Professor Katherine van Wormer, PhD of
the University of Northern Iowa School of
Social Work has been following the Brown/
Rihanna case and believes that this sort of
domestic violence occurs frequently
between young people, saying, “I’m talking
about this happening with people as young
as fourteen.  This sort of relationship is
associated with early sexual involvement—
young girls in a serious relationship have a
very high rate of being abused, compared
to girls who start dating at around eighteen
or nineteen.  When a young girl’s first
relationship is abusive, she is naïve and partially blames herself or thinks
that this is the norm.  She usually will not tell anyone she being abused by
her boyfriend, or if she does tell someone, it is a friend who does not know
any more than she does, whereas an older woman is more likely to go to
the police and report any battering.”

After Brown and Rihanna were seen together in Miami on the weekend of
February 28th, the media began speculating that the two had reconciled.  
Van Wormer says that girls often stay with their battering boyfriends or
significant others, because of Stockholm syndrome-esque feelings of
sympathy and dependence or because they think that they deserve that
sort of treatment.  Many of the battered or alcoholic women van Wormer
worked with in a group were able to help each other recognize their
problems, but were not able to see the problems in their own lives.  
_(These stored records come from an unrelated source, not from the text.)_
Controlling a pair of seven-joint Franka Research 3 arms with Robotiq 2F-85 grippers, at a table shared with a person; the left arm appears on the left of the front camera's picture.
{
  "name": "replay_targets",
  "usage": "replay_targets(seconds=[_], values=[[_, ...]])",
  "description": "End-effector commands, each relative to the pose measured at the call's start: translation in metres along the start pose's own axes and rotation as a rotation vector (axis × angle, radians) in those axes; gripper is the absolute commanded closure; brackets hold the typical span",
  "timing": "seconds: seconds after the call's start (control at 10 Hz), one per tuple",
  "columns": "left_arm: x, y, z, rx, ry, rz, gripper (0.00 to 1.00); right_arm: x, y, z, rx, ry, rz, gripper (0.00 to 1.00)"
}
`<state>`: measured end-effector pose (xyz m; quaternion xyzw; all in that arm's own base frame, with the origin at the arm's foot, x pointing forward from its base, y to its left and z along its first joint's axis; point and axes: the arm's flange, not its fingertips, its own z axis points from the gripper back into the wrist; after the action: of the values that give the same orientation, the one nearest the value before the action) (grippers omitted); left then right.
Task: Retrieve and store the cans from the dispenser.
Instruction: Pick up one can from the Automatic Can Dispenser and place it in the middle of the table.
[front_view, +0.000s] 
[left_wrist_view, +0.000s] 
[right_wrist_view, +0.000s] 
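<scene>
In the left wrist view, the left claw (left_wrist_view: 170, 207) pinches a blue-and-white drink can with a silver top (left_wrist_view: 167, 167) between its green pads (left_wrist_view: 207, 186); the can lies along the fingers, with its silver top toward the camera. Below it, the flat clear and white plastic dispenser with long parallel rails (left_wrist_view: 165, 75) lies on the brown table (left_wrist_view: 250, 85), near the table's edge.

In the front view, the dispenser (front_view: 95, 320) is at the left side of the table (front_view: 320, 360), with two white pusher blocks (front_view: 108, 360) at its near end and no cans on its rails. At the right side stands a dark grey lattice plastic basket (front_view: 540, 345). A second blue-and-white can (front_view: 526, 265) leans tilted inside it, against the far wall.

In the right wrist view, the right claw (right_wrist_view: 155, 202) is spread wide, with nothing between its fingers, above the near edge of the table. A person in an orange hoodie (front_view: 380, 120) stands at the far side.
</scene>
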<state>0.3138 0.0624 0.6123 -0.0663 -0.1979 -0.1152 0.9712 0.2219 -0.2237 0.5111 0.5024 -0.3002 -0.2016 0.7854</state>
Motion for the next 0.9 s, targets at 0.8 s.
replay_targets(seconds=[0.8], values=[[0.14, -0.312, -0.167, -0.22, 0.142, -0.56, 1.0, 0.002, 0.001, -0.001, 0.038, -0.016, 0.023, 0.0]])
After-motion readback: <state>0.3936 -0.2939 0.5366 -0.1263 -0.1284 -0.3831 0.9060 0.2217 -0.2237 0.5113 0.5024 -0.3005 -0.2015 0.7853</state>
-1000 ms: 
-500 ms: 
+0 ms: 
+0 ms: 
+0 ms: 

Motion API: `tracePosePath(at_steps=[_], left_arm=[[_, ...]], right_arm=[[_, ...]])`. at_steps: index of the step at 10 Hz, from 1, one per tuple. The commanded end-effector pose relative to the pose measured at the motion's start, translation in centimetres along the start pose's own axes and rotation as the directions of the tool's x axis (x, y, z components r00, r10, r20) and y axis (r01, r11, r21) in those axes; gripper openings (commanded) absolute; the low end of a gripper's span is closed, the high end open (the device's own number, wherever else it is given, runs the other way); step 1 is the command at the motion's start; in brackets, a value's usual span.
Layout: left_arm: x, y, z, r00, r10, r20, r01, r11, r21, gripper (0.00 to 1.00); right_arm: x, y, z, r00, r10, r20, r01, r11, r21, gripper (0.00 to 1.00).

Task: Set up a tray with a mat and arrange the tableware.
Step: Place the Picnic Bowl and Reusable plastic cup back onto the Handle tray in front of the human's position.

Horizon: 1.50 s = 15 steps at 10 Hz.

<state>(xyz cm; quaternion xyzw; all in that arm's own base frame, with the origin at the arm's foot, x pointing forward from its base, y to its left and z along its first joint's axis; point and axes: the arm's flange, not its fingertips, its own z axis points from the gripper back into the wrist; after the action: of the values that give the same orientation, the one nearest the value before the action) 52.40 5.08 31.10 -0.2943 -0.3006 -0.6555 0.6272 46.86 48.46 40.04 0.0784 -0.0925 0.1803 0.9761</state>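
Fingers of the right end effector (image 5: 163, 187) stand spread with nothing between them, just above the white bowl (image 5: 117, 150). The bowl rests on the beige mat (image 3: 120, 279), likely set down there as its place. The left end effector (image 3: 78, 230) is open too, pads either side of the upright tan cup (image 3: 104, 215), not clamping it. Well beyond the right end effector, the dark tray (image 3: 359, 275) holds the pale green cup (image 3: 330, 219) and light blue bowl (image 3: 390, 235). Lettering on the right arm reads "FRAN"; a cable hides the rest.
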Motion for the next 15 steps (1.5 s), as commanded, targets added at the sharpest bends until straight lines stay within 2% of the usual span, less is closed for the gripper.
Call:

“They can see it in each other but not in themselves,” says van Wormer.  
“They comment and judge one another, but think that they are different
and what is happening to the other women could never happen to them.”  
She further states that girls brought up in a home where the mother was
beaten tend to have similar abusive relationships with men.  
Correspondingly, when looking at the background of battering men, van
Wormer finds that boys who were victimized by their fathers when they
were children or who have fathers who beat their mothers are more likely
to be violent in a relationship.

These battering men may be violent towards women they genuinely care
about because they do not trust them completely.  Van Wormer describes
the type of man who tends to become violent in a relationship, saying, “He
becomes emotionally dependent on this woman.  He’s insecure and makes
his whole life center on what she’s doing—he’s obsessed and this obsession
is a forerunner of severe violence.”

Van Wormer believes that this case can be very educational.  “They should
use it health education classes as an example of domestic violence and
then can get into what is a high-risk situation and how to get help if you
feel that you or someone you know is in this type of relationship.  The
main thing is to get these boys to change, either through mentoring
programs or domestic violence prevention.  Schools can do a whole lot to
help.  Young people need to be educated about this and learn about what a
healthy, mature relationship is.”  Chris Brown is currently taking anger
management classes and released a statement on February 15th, saying, “I
am seeking the counseling of my pastor, my mother and other loved ones
and I am committed, with God's help, to emerging a better person.”  Van
Wormer believes that there is hope that Brown might change, but also
states that he deserves to be punished and that jail time might be good for
both him and Rihanna, as it would give her time away from him to “get a
hold on herself.”

Below is a quiz to see if your boyfriend or partner may be abusive
compiled by van Wormer and Albert R. Roberts, PhD in their new book,
Death by Domestic Violence: Preventing the Murders and the Murder-
Suicides.  You can go to http://www.greenwood.com/catalog/C35489.aspx
to order a copy of the book.

Teen Dating Abuse: Warning Signs
Based on the literature on domestic violence, we have developed the
following list of warning signs that a young woman should consider to
determine if the relationship is likely to become violent. The warning
signs are geared toward heterosexual female teens, but can be adjusted to
pertain to same-sex or male respondents.

____ 1. Does your date or boyfriend brag about beating up or intimidating
people?

____ 2. Does he ever suggest that he knows how to kill, for example by
playfully putting his hands on your neck, then say he was only joking?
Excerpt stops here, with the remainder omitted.